Last week I participated in the American Planning Association National Planning Conference. Originally planned for Houston, it became a virtual event. There were 5,000 people registered – the capacity of the technology and only a few thousand people short of the typical in person audience. In part because the registration fee dropped from astronomical to attainable and there was no travel expense (and more ability to continue meeting needs at home). While the conference typically has a dozen concurrent sessions, there was only a single-track for the online conference. As you can imagine, many had a COVID-19 theme or at least mention. One of the sessions was about the changes we have all been making to public meetings and public hearings. A presenter made a comment that even when we re-open not everyone is going to be comfortable in public, and that got me thinking. Not just about dual-track (in-person and online) meetings, but about how *I* feel about re-entry. Pair that with Thursday (April 30) announcement that Indianapolis would remain on stay-at-home through May 15 and the May 1 announcement from the Governor that Indiana would begin to re-open on May 4 with a 5-stage plan and I was really thinking about it.
I have been “snoozing” people on Facebook and “muting” them on Twitter for the past 7 weeks when their behavior doesn’t meet my expectations. These are the same expectations I hold myself to, understanding I have the privilege of Amazon Prime and another person in the house to go get groceries (wearing appropriate safety equipment). I only leave the house to run and bike. After a long duathlon the other week I did go into a donut shop to get a coffee and I was pretty uncomfortable with the whole situation.
I had previously been to a clinic for a doctor appointment and did ok with that even though it was very awkward to have someone take my temperature at the door and wear a mask for my appointment. I am not sure how I am going to feel about people taking my temperature outside of a clinic setting.
- All this leads me to questions for myself (and I don’t have answers yet):
- Am I going to be ok going back to my office when I am expected to return to work? How will I feel about interacting with security and my co-workers or the other women on our floor in the restroom?
- Will I be ready to take the bus to work or will I bike commute or drive and pay to park?

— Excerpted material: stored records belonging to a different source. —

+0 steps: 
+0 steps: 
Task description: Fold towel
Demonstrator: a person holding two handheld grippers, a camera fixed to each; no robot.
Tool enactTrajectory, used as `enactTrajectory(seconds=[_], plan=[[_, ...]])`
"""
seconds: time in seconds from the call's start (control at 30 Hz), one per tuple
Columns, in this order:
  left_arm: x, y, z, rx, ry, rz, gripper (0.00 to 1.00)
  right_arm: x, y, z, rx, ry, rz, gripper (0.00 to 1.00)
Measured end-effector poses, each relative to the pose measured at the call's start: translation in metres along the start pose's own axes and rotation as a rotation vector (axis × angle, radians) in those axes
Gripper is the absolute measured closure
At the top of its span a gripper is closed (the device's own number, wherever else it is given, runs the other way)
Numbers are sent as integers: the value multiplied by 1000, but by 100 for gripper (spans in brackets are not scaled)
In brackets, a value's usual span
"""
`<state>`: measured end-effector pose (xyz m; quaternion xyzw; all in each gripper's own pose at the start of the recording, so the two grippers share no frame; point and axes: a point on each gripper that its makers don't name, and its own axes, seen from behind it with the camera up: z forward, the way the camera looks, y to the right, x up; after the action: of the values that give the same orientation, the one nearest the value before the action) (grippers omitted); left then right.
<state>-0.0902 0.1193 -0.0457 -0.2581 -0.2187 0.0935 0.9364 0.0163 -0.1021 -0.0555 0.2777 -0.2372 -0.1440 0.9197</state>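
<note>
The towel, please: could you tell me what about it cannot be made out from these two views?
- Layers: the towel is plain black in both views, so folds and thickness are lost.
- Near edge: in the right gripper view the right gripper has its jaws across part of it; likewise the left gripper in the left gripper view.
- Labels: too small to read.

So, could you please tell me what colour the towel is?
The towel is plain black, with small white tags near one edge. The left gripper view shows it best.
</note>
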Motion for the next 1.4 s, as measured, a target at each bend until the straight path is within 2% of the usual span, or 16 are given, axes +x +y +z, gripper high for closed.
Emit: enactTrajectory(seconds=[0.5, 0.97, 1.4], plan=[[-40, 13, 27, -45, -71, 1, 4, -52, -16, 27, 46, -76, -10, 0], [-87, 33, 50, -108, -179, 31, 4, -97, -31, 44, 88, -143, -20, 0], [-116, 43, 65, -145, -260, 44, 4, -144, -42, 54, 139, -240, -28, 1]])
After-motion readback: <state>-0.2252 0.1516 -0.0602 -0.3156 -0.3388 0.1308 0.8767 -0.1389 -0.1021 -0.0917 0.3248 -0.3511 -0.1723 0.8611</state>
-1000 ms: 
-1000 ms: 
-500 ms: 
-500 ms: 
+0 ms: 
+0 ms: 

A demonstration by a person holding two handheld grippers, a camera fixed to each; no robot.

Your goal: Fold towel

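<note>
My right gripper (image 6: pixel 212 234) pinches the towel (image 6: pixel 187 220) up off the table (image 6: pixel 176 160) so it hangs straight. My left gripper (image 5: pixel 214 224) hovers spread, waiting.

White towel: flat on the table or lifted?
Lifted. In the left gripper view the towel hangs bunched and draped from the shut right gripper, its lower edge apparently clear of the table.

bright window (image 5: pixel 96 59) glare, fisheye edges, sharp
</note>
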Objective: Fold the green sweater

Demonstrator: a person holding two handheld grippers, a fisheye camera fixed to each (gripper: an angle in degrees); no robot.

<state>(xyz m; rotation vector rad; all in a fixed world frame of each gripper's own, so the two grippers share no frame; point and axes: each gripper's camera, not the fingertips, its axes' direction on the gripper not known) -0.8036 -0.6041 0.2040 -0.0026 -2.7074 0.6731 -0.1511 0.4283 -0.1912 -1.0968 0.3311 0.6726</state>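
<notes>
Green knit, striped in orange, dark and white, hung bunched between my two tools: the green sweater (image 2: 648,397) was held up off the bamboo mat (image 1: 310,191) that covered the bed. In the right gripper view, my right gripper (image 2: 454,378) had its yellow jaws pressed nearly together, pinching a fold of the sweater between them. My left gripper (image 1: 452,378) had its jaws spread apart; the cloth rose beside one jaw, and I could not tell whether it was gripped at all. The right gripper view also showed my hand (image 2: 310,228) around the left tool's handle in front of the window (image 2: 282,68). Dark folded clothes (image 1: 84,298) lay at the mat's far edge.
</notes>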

- How will I feel about board meetings that might resume before we are back in the office? We have an important deadline that means we have a lot of board meetings right now and the virtual is cumbersome for voting with a large board…but those meetings are upward of 50 people in a room.
- Will I return to run club as soon as it resumes or will I hang back a few weeks? Many of the people who normally come on Saturday haven’t been “offenders” but there are Tuesday people who have. And will those spaces been too crowded for me to be comfortable (the trail and the park) since I have been avoiding those places?
- When will I feel ok about going to a restaurant and dining in? I miss Indian buffet like nobody’s business, but I am not sure if I am going to be ok actually there.
- What about shopping? I generally hate stores to begin with (hence the Amazon Prime membership) but will I go back to my small businesses immediately?
- Do I get my hair cut and eyebrows done? I want to support the salon and have done what I can to help them emotionally and financially, but will I really be ok there?
- Will I be ok going back to church, especially in my leadership role where I can’t freak out and leave?
My list goes on. I had mentioned in an early COVID-19 update that I was afraid I was developing agoraphobia. Putting the above concerns in writing makes that seem like it might be the case, but I am not sure. Further complicating my concerns, while I am a generally healthy endurance athlete I have the underlying conditions of obesity and Type 2 Diabetes, which makes me somewhat more cautious than a typical 43 year old might be in this situation. Finally, I hate things touching my face so I will probably avoid putting myself in situations where I would use a mask to protect others and somewhat minimize my risk. That’s the low item on my list, but it is still a question.
In reality, I won’t know the answers to any of these questions until they happen. But, I can’t imagine that I’m the only one that has them, but the way re-entry is talked about from some politicians and news outlets doesn’t make it seem like these concerns are being prioritized. Nevertheless, I am hopeful, but cautious, and I will do everything I can to protect myself and those around me.